* [Dataset excerpt]:
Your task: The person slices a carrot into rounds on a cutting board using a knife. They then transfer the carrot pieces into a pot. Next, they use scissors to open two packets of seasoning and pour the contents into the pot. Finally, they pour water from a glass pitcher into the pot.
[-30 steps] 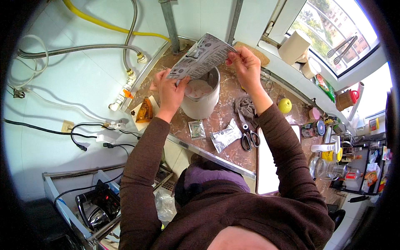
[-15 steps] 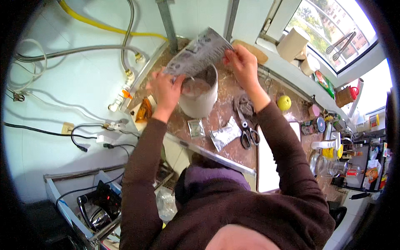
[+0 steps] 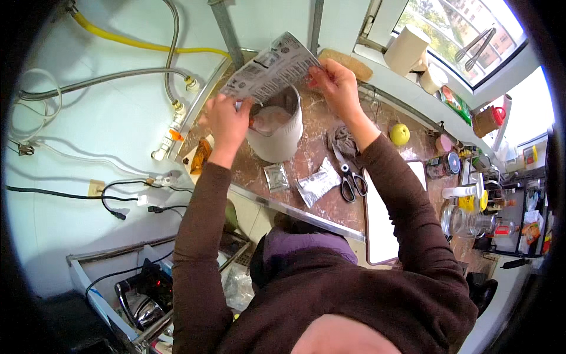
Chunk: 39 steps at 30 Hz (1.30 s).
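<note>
Pinching, fingers of left hand (image 3: 230, 121) and right hand (image 3: 336, 85) hold opposite ends of printed sheet (image 3: 270, 69), possibly flattened bag, over open white canister (image 3: 277, 144). Pale contents (image 3: 272, 119) already inside; sheet not yet set down. Sachet (image 3: 276, 177), foil packet (image 3: 318, 183), scissors (image 3: 353, 185) lie untouched on counter (image 3: 317, 112).

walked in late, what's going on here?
A person's left hand and right hand hold a printed grey-white packet or sheet by its two ends, tilted above the far side of an open white container. Something pale sits inside the container. Nearer the person, a small sachet, a silver-white packet and open-bladed or closed scissors, I can't tell which, lie on the brown counter.
</note>
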Tool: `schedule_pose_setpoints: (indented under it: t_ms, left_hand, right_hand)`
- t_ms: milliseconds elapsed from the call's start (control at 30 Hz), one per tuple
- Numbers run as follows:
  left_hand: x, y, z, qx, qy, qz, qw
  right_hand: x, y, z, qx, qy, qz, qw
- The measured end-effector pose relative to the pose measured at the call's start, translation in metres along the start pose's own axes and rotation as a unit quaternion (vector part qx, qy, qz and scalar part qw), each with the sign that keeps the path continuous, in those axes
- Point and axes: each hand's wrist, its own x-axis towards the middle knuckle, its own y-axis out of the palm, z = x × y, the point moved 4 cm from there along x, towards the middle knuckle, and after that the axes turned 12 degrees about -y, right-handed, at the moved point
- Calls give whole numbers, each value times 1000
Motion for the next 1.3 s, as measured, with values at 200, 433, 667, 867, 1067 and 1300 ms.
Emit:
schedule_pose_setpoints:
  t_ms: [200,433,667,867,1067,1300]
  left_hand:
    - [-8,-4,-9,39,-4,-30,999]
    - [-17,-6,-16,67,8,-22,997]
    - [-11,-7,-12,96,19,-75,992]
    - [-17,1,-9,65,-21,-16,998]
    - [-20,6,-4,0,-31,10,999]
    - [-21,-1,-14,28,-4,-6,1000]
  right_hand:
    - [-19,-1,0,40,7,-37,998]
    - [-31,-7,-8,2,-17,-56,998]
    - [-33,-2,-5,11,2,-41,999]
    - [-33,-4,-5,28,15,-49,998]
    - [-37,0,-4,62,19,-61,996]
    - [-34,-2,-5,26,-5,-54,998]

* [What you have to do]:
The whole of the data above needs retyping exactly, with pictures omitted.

* [Answer section]:
Your task: The person slices a carrot into rounds on a cutting board using a knife. They then transfer the carrot pieces into a pot. Next, they use scissors to open two packets of seasoning and pour the contents into the pot. Finally, they pour water from a glass pitcher into the pot.
[-30 steps] 
[-15 steps] 
[+0 steps] 
Chunk: 39 steps at 30 Hz (1.30 s).
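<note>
Pinching, fingers of left hand (image 3: 230, 121) and right hand (image 3: 336, 85) hold opposite ends of printed sheet (image 3: 270, 69), possibly flattened bag, over open white canister (image 3: 277, 144). Pale contents (image 3: 272, 119) already inside; sheet not yet set down. Sachet (image 3: 276, 177), foil packet (image 3: 318, 183), scissors (image 3: 353, 185) lie untouched on counter (image 3: 317, 112).

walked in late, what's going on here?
A person's left hand and right hand hold a printed grey-white packet or sheet by its two ends, tilted above the far side of an open white container. Something pale sits inside the container. Nearer the person, a small sachet, a silver-white packet and open-bladed or closed scissors, I can't tell which, lie on the brown counter.
</note>
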Tool: `schedule_pose_setpoints: (indented under it: t_ms, left_hand, right_hand)`
- t_ms: milliseconds elapsed from the call's start (control at 30 Hz), one per tuple
- Numbers run as follows:
  left_hand: x, y, z, qx, qy, qz, qw
  right_hand: x, y, z, qx, qy, qz, qw
- The measured end-effector pose relative to the pose measured at the call's start, translation in metres along the start pose's own axes and rotation as a unit quaternion (vector part qx, qy, qz and scalar part qw), each with the sign that keeps the path continuous, in those axes
- Point and axes: each hand's wrist, its own x-axis towards the middle knuckle, its own y-axis out of the palm, z = x × y, the point moved 4 cm from there along x, towards the middle knuckle, and after that the axes turned 12 degrees about -y, right-handed, at the moved point
- Calls give whole numbers, each value times 1000
Motion for the next 1.3 s, as measured, with values at 200, 433, 667, 867, 1067 and 1300 ms.
Emit:
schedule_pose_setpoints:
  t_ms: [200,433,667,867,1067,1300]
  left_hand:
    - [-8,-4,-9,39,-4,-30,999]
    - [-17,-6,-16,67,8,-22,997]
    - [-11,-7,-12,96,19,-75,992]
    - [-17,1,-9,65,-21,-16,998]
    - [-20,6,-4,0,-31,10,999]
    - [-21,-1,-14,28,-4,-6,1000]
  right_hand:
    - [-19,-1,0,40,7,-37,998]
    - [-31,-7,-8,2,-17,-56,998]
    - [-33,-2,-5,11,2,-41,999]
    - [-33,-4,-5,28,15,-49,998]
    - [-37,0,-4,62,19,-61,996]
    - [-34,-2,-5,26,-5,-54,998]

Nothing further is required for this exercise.